What to work on: Comb the records below for the string "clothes" and copy each line where it turns up.

Data excerpts:
===

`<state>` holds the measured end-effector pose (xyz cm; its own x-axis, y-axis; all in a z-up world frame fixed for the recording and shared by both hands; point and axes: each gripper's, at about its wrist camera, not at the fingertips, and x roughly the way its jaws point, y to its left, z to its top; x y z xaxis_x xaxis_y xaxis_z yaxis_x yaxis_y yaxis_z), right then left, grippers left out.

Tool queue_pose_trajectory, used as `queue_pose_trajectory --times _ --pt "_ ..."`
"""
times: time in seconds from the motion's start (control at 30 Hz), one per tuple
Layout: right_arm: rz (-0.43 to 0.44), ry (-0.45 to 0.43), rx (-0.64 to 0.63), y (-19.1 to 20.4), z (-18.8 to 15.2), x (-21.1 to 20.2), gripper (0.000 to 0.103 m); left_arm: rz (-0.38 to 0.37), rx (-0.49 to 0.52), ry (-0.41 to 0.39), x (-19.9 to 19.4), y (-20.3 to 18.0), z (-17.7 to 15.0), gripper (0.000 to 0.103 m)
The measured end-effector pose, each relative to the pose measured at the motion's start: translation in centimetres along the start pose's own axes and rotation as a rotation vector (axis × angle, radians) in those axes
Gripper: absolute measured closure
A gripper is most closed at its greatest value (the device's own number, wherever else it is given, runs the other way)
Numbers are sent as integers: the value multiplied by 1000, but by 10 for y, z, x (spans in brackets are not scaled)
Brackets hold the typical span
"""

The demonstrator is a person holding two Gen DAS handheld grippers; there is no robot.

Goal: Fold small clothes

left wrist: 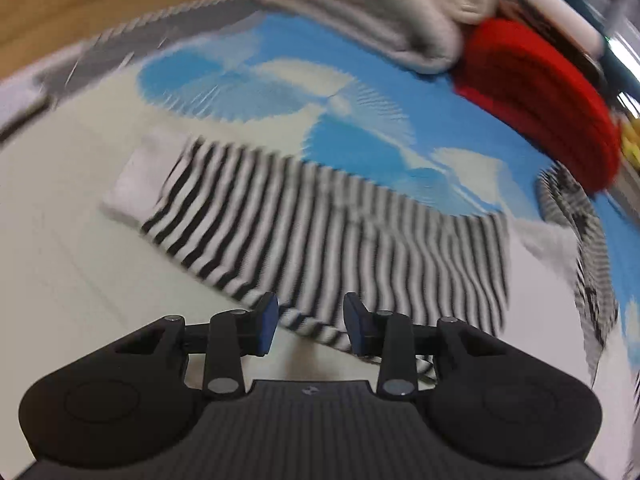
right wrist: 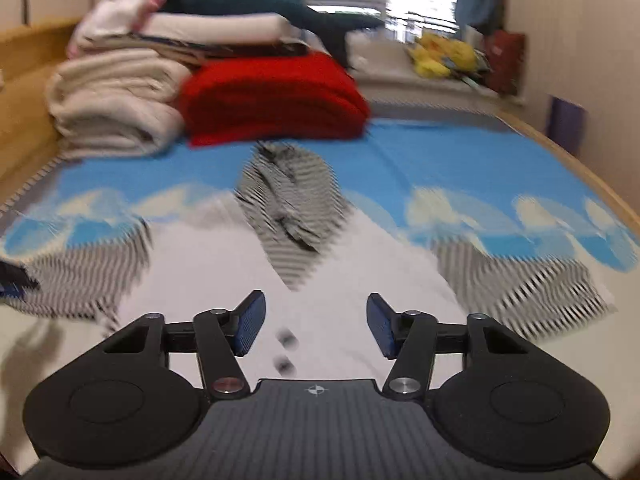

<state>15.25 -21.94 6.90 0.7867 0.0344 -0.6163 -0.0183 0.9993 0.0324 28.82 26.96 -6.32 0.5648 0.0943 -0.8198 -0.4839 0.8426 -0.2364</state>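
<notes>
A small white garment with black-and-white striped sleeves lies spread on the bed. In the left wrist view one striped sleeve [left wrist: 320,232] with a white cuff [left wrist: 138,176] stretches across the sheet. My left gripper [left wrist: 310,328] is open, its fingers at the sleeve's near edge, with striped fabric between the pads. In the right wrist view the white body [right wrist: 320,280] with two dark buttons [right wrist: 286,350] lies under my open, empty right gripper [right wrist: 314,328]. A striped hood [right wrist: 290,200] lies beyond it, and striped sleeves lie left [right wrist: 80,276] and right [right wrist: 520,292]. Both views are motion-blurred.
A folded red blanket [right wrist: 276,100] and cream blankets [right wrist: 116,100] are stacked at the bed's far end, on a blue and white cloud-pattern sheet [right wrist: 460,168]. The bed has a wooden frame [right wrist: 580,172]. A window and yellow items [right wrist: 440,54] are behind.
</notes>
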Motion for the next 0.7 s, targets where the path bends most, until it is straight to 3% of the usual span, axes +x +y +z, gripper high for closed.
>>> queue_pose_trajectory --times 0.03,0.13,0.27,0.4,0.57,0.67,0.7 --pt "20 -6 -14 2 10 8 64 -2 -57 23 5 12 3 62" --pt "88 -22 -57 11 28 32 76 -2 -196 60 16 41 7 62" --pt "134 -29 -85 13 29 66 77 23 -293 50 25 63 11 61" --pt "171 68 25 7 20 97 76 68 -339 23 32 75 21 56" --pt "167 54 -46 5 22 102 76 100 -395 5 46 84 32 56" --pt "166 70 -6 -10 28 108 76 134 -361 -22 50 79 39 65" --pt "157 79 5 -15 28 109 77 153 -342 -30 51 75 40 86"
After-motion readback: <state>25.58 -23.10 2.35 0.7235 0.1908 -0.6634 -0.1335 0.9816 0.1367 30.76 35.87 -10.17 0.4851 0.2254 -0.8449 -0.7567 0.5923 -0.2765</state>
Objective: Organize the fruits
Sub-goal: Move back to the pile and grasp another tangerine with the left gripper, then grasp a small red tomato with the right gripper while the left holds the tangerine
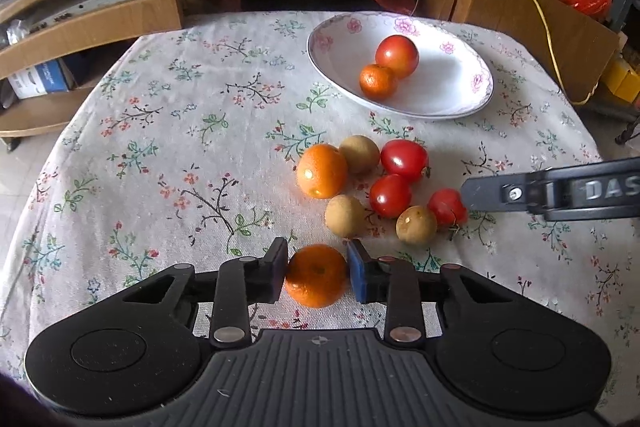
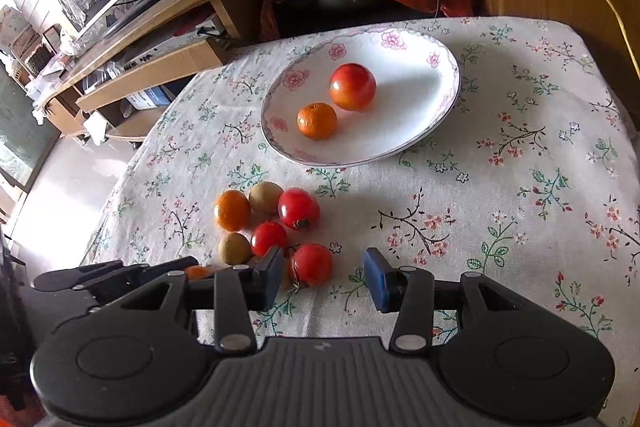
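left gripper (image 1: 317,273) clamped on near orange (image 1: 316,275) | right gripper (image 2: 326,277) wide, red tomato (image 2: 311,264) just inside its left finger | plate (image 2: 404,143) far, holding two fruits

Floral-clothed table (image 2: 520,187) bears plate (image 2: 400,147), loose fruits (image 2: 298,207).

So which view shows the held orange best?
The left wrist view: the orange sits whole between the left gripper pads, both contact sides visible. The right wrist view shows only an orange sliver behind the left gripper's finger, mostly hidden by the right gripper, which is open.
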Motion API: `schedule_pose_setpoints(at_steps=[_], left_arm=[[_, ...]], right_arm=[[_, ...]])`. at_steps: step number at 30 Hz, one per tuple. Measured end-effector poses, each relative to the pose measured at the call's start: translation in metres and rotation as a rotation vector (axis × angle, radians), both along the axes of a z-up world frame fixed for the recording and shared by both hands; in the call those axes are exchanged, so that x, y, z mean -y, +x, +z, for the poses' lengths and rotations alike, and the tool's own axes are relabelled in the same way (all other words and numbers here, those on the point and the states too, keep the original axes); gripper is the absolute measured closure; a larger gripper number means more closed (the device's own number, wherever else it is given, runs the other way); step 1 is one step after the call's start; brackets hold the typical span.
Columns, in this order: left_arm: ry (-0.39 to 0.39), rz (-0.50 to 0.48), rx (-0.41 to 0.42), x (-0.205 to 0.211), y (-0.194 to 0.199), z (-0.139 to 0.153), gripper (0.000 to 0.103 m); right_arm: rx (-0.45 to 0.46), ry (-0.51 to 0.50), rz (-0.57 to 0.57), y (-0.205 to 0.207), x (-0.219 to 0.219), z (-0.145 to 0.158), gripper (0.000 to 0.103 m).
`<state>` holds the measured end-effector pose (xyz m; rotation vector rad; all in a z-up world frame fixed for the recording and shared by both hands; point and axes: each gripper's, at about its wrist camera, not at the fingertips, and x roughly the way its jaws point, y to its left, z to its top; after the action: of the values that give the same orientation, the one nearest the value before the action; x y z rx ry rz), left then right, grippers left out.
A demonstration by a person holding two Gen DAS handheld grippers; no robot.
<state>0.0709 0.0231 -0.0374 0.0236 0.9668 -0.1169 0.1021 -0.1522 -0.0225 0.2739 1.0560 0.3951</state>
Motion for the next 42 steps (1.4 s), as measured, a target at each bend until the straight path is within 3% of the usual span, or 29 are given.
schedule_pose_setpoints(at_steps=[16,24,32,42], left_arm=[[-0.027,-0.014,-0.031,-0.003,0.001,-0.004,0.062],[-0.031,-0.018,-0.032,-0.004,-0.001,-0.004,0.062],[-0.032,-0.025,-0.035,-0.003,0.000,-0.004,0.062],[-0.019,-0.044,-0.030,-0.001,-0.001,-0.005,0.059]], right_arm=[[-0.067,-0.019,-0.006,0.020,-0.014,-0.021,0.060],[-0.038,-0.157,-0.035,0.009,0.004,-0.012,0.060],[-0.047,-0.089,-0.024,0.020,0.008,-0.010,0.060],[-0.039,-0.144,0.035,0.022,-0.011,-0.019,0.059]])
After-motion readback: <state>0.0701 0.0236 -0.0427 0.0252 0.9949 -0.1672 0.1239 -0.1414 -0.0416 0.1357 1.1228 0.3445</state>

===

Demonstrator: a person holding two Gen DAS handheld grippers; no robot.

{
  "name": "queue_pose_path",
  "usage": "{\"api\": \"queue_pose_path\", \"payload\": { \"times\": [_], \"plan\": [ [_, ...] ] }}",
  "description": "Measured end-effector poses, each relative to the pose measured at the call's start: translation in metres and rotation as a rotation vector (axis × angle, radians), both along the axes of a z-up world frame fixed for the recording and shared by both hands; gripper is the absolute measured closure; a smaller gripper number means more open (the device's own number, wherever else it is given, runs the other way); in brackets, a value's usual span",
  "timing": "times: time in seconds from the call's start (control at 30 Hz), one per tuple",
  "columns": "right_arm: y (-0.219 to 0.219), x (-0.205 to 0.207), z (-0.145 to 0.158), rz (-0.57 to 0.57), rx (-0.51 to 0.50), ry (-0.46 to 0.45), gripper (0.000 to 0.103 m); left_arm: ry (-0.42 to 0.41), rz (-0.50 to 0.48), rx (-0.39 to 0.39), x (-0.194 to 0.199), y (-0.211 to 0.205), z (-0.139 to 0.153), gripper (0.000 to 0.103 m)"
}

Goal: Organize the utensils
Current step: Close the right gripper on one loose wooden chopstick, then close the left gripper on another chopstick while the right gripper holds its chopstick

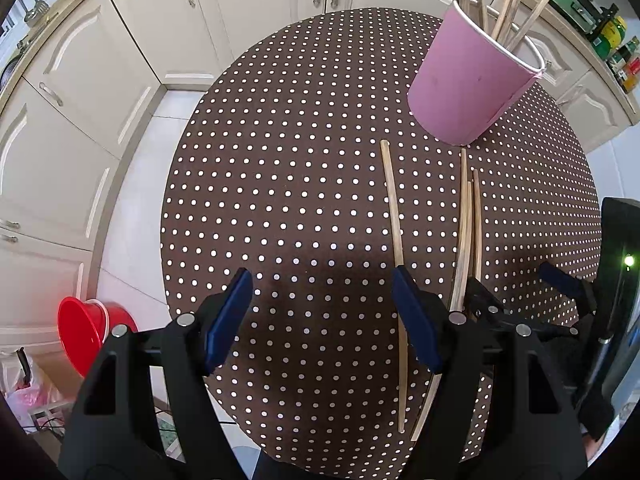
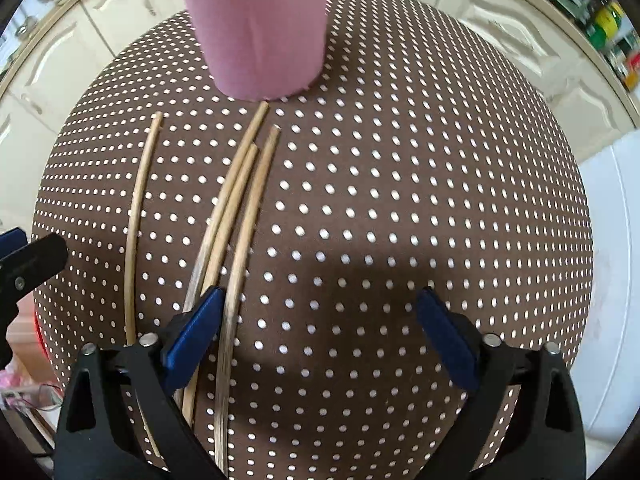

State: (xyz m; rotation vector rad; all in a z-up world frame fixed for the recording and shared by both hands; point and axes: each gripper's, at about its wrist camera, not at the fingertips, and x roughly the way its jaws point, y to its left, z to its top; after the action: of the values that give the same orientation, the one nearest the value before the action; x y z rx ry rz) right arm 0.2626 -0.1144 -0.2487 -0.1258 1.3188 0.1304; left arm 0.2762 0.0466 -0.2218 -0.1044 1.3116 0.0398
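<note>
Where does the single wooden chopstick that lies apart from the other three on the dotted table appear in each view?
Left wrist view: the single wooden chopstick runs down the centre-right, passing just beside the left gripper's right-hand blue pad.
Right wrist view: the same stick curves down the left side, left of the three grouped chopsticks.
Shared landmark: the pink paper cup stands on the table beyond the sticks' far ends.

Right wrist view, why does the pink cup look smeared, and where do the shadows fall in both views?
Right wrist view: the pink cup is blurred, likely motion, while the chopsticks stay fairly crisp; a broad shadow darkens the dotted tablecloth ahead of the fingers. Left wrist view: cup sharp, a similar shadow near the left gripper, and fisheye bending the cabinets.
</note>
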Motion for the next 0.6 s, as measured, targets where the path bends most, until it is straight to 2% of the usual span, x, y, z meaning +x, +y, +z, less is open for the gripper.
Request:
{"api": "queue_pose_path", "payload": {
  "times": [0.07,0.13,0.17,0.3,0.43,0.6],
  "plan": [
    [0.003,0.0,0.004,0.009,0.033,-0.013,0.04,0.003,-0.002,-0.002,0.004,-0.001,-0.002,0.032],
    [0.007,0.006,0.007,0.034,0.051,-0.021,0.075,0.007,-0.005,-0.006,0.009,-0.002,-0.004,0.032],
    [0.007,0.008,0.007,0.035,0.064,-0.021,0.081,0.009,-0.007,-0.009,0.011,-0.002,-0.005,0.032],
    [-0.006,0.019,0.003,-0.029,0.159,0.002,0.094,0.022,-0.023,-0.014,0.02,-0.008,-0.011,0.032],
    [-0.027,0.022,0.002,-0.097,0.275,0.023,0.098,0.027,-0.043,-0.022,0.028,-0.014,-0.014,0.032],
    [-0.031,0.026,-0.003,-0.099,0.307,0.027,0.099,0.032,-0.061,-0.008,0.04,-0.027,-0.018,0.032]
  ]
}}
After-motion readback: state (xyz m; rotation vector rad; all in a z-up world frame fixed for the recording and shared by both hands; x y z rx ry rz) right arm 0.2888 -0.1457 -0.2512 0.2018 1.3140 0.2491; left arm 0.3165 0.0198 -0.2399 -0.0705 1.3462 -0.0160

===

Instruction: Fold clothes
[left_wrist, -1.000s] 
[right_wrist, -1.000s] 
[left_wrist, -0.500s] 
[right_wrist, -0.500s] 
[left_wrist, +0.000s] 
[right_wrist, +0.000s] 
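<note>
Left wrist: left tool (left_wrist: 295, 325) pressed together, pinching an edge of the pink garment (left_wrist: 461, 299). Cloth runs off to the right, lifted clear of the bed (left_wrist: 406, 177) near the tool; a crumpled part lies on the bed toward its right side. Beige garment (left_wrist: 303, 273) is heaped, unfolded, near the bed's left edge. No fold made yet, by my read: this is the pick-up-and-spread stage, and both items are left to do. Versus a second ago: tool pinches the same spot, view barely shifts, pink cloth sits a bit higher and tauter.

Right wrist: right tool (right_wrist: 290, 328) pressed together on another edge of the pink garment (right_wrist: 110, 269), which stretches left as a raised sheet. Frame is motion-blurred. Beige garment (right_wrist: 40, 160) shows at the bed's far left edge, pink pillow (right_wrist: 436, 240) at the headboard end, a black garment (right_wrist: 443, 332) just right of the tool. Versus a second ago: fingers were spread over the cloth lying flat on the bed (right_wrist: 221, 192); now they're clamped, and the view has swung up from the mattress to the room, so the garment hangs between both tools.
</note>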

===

Answer below:
Goal: Fold small clothes
Instruction: Fold clothes

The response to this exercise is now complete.